Ctenophryne minor
- Conservation status: Data Deficient (IUCN 3.1)

Scientific classification
- Kingdom: Animalia
- Phylum: Chordata
- Class: Amphibia
- Order: Anura
- Family: Microhylidae
- Genus: Ctenophryne
- Species: C. minor
- Binomial name: Ctenophryne minor Zweifel and Myers, 1989

= Ctenophryne minor =

- Authority: Zweifel and Myers, 1989
- Conservation status: DD

Species of frog

Ctenophryne minor is a species of frog in the family Microhylidae. It is endemic to Colombia and only known from its type locality in the upper Río Saija drainage, Cauca Department.
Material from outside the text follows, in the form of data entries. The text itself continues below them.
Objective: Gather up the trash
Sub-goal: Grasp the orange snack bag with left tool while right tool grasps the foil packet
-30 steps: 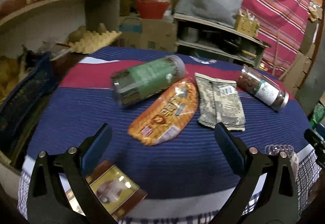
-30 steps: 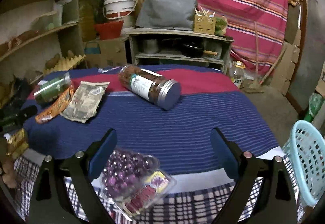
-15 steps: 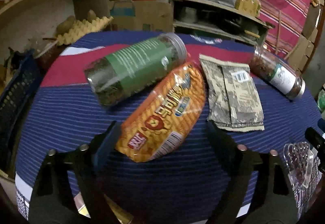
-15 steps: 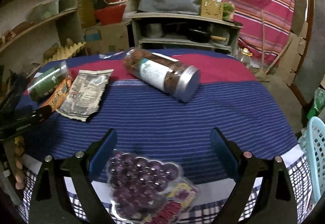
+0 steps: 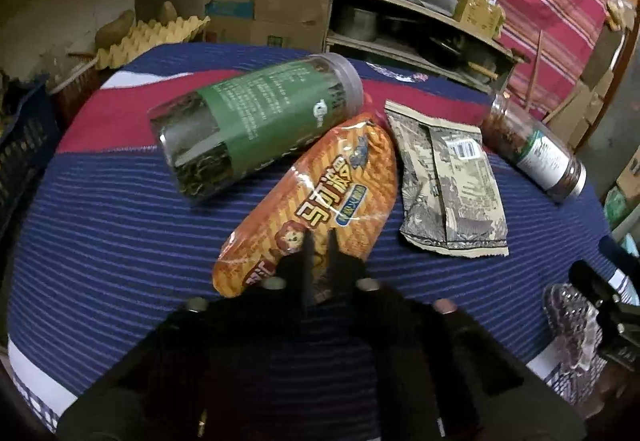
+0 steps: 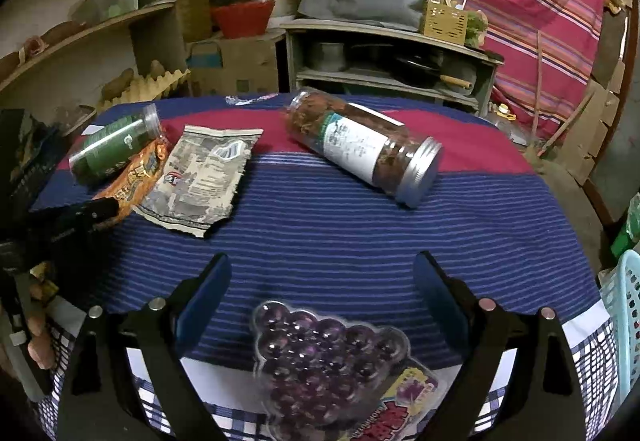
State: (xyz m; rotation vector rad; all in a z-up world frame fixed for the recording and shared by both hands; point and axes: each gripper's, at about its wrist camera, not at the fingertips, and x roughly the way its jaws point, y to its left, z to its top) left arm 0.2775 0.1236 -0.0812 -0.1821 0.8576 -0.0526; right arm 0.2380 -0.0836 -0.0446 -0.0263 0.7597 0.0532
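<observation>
Left gripper (image 5: 318,241): we are pinching the near end of the orange snack bag (image 5: 320,197), jaws drawn together on its wrapper.
Right gripper (image 6: 320,293): we are holding it wide apart, empty, above the purple grape-shaped tray (image 6: 320,361).
Orange snack bag: lying on the striped cloth (image 5: 120,233), touching the green-labelled jar (image 5: 256,125) behind it.
Grey wrapper (image 5: 448,185): lying flat just right of the orange snack bag.
Brown-filled jar (image 6: 364,147): lying on its side, well right of the orange snack bag.
Blue basket (image 6: 624,305): standing off the cloth's right edge.
</observation>
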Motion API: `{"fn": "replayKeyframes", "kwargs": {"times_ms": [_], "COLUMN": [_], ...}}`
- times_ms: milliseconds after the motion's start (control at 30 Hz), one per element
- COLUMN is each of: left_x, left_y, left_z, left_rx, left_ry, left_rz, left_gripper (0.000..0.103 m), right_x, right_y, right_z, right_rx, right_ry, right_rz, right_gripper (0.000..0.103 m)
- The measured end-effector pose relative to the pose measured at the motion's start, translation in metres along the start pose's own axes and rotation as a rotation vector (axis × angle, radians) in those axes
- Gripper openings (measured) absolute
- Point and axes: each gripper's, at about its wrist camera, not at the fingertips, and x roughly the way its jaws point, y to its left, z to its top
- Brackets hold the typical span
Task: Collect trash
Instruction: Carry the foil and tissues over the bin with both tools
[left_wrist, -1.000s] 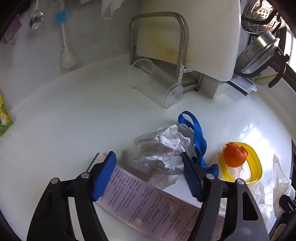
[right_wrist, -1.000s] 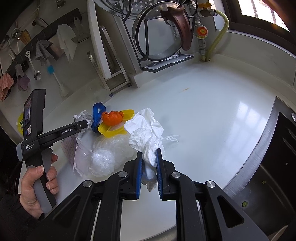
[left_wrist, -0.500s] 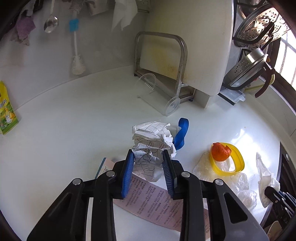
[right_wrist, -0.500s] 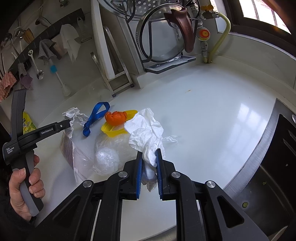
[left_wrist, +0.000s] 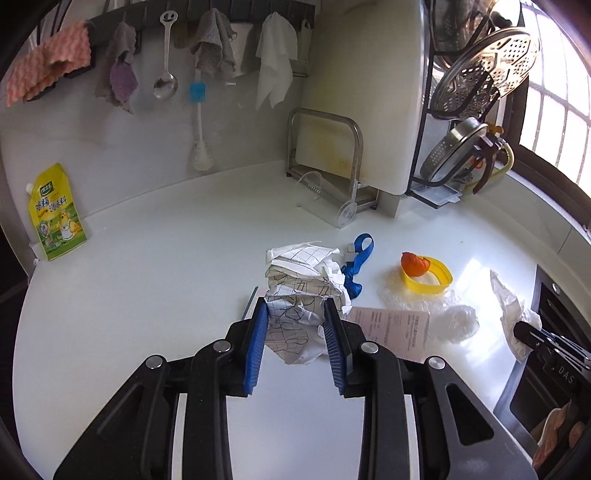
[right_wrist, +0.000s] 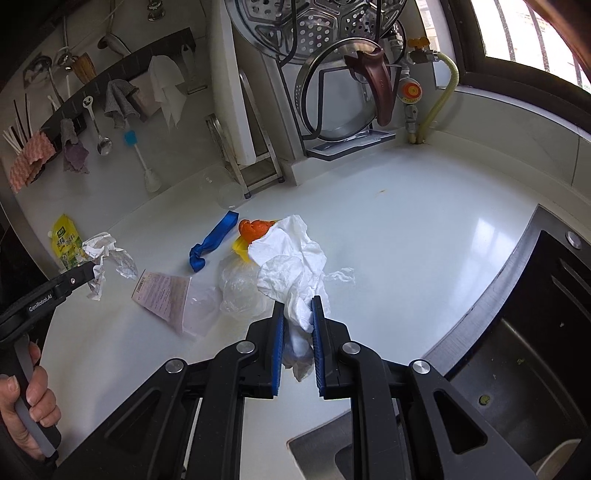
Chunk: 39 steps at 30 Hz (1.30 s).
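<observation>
Left gripper (left_wrist: 295, 328) has its blue pads clamped on the crumpled grid-lined paper (left_wrist: 303, 291), jaws narrowed around it, and the wad hangs clear of the white counter (left_wrist: 166, 295) in the right wrist view. On the tool's black arm you can read "GenRoboLAI" there, with a hand (right_wrist: 26, 402) wrapped round its grip. Right gripper (right_wrist: 298, 325) is pinched tight on the white tissue (right_wrist: 291, 266), which spills forward over a clear plastic bag (right_wrist: 240, 291). Left behind on the counter: a pinkish printed slip (right_wrist: 162, 291), its text too small to read, a blue strap (right_wrist: 212, 243) just beyond it, and orange peel (right_wrist: 253, 228) sitting in a yellow ring (left_wrist: 439, 280). Against the back wall, a yellow pouch (left_wrist: 55, 214) with Chinese characters I can't make out.
</observation>
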Motion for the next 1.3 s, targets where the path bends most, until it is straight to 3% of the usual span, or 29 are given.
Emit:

Common name Colombian egg frog has been coined for it.

==Description==
The type series consists of one subadult female that measures 30 mm in snout–vent length. The head is relatively narrow, barely narrower than the body. The snout is essentially rounded with slight indication of a blunt point when seen above and rounded and slightly projecting in lateral view. The canthus rostralis is rounded. The eyes are relatively small. There is no external sign of tympanum. The finger tips are rounded. The toes have flattened tips and are basally to one-half webbed. The coloration is grayish brown dorsally and black laterally, with a pinkish line that extends from the groin to above the eye and onto the canthus rostralis separating them. The dorsum has a few, scattered blotches of paler brown, a few scattered white dots middorsally, and sparse pale blue speckling dorsolaterally. The ventral surfaces are black with some very pale blue spots.

==Habitat and conservation==
Ctenophryne minor is known from humid tropical forest at about 100–200 m above sea level. It is a leaf litter species. Males calls from beneath leaf litter and from leaf-litter covered holes in the ground. No major threats to this species have been identified because it occurs in an area of little human impact. It is a rare, secretive species that might occur more widely than currently known.